However, in 2014 the British publishing and education company, Pearson, released a new version of the GED test aligned to the Common Core Standards, a set of rigorous K-12 academic standards that have been adopted by most states in the hope of improving public education. The new GED test requires candidates to demonstrate a new depth of knowledge and higher-level thinking skills.
Eligibility Requirements and Passing the Test
Generally, to qualify for the GED, you must be 18 and no longer enrolled in high school. Most states allow candidates who are 16 or 17 to take the test if they provide certain types of documentation, such as an official withdrawal from high school form and a letter of consent signed by a parent or guardian. Specific state requirements and testing fees can be found at GED.com.
To pass the GED test, you need to score of at least 145 on each of the four sections and a total score of 580. If you earn between 175 -200 points on a test section, you can earn college credit.
If you score below 145 on a test section, you can retake it twice without any waiting. However, if you need to take a test section a third time, you will have to wait 60 days to retest. There is no limit to the number of times you can take a test in any given year.
About the Test Content
The GED test is now taken on computer at official test centers. The GED Testing Service has a database of testing sites throughout the United States and Canada. You can find a test center located near you at GED.com. The test must be taken in person at a test center and cannot be taken online. You can take the GED test in English and Spanish and there are accommodations for test takers with special needs.

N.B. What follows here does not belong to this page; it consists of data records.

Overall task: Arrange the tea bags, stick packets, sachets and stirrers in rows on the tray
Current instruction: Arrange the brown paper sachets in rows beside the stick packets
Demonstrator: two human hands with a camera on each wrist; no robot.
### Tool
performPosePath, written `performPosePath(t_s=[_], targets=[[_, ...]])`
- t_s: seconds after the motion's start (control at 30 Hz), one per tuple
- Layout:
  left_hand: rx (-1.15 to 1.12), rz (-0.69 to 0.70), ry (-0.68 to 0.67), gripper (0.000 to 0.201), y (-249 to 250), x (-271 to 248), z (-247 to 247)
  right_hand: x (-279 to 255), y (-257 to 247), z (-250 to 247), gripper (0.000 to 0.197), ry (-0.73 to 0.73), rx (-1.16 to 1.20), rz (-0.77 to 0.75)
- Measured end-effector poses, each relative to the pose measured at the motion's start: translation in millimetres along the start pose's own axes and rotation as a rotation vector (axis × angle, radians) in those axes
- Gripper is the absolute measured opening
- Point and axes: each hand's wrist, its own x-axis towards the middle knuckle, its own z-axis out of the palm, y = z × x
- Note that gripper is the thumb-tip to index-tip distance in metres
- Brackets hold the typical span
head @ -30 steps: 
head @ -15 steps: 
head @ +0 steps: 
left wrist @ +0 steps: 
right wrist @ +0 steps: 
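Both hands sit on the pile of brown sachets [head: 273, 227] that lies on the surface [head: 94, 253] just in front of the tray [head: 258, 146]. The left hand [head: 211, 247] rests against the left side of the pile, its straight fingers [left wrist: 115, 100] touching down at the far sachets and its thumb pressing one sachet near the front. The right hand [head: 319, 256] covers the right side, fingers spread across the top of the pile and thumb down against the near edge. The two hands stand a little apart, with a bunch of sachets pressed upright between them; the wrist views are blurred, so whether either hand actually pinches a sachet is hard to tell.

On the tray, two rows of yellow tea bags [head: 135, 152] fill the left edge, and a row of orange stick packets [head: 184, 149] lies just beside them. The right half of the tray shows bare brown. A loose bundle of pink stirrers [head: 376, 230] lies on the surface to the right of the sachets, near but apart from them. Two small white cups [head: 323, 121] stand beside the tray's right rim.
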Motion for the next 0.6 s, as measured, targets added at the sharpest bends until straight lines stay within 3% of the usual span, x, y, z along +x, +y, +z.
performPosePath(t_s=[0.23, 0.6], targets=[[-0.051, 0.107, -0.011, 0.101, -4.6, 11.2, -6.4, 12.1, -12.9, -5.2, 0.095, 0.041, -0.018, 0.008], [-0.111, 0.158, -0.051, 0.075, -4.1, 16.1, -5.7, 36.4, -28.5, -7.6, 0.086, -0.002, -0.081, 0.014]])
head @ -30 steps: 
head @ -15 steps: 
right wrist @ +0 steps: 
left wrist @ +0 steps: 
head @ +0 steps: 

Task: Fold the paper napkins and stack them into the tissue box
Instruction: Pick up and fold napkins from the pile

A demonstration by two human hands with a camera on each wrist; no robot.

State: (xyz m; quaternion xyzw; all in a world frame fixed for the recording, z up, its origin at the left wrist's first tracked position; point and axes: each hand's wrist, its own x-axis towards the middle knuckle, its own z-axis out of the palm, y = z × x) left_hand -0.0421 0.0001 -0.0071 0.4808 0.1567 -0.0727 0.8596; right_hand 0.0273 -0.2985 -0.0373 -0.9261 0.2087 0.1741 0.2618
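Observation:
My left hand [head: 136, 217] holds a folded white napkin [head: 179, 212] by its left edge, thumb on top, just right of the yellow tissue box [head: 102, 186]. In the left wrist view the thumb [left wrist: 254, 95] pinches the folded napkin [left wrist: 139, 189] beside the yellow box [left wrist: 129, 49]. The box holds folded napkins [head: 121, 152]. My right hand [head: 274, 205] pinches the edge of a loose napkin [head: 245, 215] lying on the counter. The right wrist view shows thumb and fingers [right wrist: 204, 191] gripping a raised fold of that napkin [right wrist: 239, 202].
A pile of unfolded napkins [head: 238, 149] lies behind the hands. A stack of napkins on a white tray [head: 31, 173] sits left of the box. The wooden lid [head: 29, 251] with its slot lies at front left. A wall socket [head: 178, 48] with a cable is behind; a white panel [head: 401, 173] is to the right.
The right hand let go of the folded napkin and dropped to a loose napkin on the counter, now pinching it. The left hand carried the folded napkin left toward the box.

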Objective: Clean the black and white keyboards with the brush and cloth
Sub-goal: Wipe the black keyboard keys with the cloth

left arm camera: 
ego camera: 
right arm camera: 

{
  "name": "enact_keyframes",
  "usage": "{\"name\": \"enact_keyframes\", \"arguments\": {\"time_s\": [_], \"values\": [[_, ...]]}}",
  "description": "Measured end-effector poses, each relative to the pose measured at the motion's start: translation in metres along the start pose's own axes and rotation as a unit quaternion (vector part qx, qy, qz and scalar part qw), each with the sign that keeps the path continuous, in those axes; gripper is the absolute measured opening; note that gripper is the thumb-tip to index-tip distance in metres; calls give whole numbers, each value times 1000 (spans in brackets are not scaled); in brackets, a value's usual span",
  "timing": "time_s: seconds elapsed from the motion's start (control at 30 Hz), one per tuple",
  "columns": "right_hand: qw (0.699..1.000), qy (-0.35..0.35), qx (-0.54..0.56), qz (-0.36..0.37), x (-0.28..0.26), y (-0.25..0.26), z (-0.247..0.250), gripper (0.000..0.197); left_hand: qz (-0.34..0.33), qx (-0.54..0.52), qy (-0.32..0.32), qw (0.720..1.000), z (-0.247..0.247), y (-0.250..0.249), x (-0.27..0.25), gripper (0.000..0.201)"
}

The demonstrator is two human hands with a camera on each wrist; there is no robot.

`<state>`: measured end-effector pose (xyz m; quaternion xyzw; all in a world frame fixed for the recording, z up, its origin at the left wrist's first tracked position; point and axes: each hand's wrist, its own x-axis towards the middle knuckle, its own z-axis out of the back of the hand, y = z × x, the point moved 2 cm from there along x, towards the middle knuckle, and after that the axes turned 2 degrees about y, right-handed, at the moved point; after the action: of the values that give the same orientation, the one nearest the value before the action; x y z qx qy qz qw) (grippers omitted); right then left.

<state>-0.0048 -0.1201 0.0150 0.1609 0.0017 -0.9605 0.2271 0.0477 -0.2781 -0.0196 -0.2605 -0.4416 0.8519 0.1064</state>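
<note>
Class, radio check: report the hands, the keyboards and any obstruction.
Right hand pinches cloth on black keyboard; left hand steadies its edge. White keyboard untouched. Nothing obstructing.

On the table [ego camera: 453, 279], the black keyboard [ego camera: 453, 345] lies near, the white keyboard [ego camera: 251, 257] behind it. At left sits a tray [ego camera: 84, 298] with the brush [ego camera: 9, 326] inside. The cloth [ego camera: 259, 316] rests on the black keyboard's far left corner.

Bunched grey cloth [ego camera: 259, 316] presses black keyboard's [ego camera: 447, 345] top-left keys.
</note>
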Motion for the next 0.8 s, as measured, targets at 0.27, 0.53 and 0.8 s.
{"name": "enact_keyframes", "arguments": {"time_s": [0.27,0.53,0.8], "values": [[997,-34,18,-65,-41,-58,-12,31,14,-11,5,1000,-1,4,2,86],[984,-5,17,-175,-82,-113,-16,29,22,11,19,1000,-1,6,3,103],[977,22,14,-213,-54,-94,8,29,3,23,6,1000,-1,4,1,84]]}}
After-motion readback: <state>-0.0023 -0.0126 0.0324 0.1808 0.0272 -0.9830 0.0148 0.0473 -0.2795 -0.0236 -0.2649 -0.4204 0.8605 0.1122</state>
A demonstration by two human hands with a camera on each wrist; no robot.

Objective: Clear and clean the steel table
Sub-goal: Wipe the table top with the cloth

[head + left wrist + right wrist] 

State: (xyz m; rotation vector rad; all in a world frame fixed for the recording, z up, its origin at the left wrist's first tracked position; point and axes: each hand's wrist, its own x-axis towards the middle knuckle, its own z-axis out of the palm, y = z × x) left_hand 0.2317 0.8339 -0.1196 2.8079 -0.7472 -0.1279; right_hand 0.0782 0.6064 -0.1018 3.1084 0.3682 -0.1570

The 2014 GED uses a variety of multiple-choice, fill-in-the-blank, drop-and-drag and hot-spot questions. The Reasoning Through Language Arts section of the test measures your reading and writing skills and includes an essay that you have 45-minutes to draft and write. The Social Studies portion of the GED test covers U.S. history, government, geography and economics. During the Science section of the test, you will be asked for two short written responses that demonstrate your ability to summarize scientific and technical information supported by evidence provided in reading passages. The Mathematical Reasoning section of the test evaluates your problem-solving skills and your understanding of algebra and geometry.
You can prepare for the GED test by taking a course or studying with a tutor at a local adult education center. You can find adult education programs through a state's department of education, the National Literacy Directory or on GED.com
If you choose to prepare for the test on your own, there are online prep courses, official GED practice tests and GED workbooks. The GED website has a list of available resources.
Why Get Your GED?
A GED certificate or credential no longer stands for ''just good enough.'' Passing the GED shows you have the academic skills and knowledge comparable to a high school graduate and that you are ready for college or a career. According to recent reports, approximately, 97 percent of employers accept the GED certificate, and approximately 98 percent of colleges and universities accept this credential as part of their admission requirement.